Nombre de personnes vivant avec le VIH/sida à la fin 2003
Population totale : 170 000 [100 000 / 290 000]
Adultes (15-49 ans) : 170 000 [99 000 / 280 000]
Enfants (0-15 ans) : 7 300 [3 800 / 14 000]
Femmes (15-49 ans) : 51 000 [31 000 / 86 000]
Nombre de morts dues au sida en 2003 : 15 000 [9 100 / 25 000]
1 000 m2 à l’hôpital Kossamak pour les consultations
sida
Un bâtiment de 1 000 m2, ouvert à des consultations
externes pour les séropositifs et malades du sida, a été
inauguré vendredi dans l’enceinte de l’hôpital
Preah Kossamak. L’édifice, financé à
hauteur de 162 000 dollars par le gouvernement japonais, a été
construit par Médecins du monde qui a, récemment,
transféré son quartier général de l’hôpital
Calmette vers cet établissement également connu sous
le nom d’hôpital des bonzes.
Le ministre de la Santé Nuth Sokhom a rappelé que
le taux de contamination dans la tranche d’âge des 15-49
ans était en recul depuis 1997 (3,3% à cette date
contre 2,1% en 2003). Mais, a-t-il aussitôt mis en garde,
certaines catégories de la population (migrants, ouvriers,
toxicomanes…) sont de plus en plus exposées. A la fin
2004, 6 000 séropositifs auront bénéficié
d’un traitement antirétroviral, chiffre qui devrait
s’élever à 10 000 l’an prochain.
“Nous ne devons pas oublier qu’il reste 157 500 personnes
infectées à travers le pays, a souligné pour
sa part Takahashi Fumiaki, ambassadeur du Japon.

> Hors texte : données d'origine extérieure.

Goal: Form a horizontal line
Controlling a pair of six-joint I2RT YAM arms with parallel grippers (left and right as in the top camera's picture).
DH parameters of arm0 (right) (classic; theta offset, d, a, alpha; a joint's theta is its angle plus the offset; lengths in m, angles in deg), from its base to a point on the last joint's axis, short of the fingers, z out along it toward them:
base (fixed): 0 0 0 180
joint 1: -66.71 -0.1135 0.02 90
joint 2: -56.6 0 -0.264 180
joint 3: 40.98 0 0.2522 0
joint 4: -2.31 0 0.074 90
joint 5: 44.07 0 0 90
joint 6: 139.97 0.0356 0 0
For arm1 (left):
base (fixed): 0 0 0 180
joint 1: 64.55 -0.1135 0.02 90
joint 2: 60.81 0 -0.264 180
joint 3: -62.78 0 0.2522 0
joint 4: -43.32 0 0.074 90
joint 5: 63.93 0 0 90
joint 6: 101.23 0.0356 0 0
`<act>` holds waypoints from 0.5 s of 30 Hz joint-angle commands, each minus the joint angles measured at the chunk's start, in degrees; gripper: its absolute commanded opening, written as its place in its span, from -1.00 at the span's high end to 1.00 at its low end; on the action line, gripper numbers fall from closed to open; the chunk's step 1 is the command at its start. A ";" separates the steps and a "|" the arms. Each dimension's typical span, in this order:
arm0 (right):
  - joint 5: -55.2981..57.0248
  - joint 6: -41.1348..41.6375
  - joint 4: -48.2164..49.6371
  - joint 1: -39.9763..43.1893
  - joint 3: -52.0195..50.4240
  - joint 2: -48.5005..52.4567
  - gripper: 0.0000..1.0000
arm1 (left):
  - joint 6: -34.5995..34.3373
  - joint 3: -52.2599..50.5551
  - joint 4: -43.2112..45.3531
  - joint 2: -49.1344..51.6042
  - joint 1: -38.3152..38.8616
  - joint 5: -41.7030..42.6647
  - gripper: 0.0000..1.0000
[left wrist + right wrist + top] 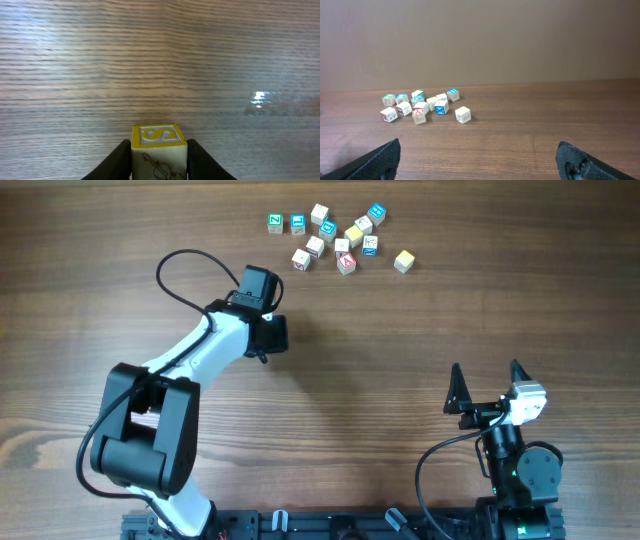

De plus, les rapports
nous montrent une hausse des infections chez les femmes et que les
maris sont à l’origine de 42% des nouvelles infections.”
Médecins du monde, à qui la gestion de ce nouveau
bâtiment est confiée, n’est pas un nouveau venu
dans la prise en charge des malades du sida. Le Dr Pierre-Régis
Martin, son directeur, a rappelé que de 1995 à 2004,
30 000 consultations avaient été données dans
le centre VIH de l’hôpital Calmette. De 1998 à
2002, l’ONG française a parallèlement ouvert
trois antennes pour traiter les MST : une à l’hôpital
Monivong de la police, une à l’hôpital militaire
Preah Ket Mealea et une à destination des prostituées
en coopération avec l’ONG Médecine Espoir Cambodge.
“Ces trois centres ont comptabilisé 24 000 consultations
sur 4 ans”, a précisé Pierre-Régis Martin.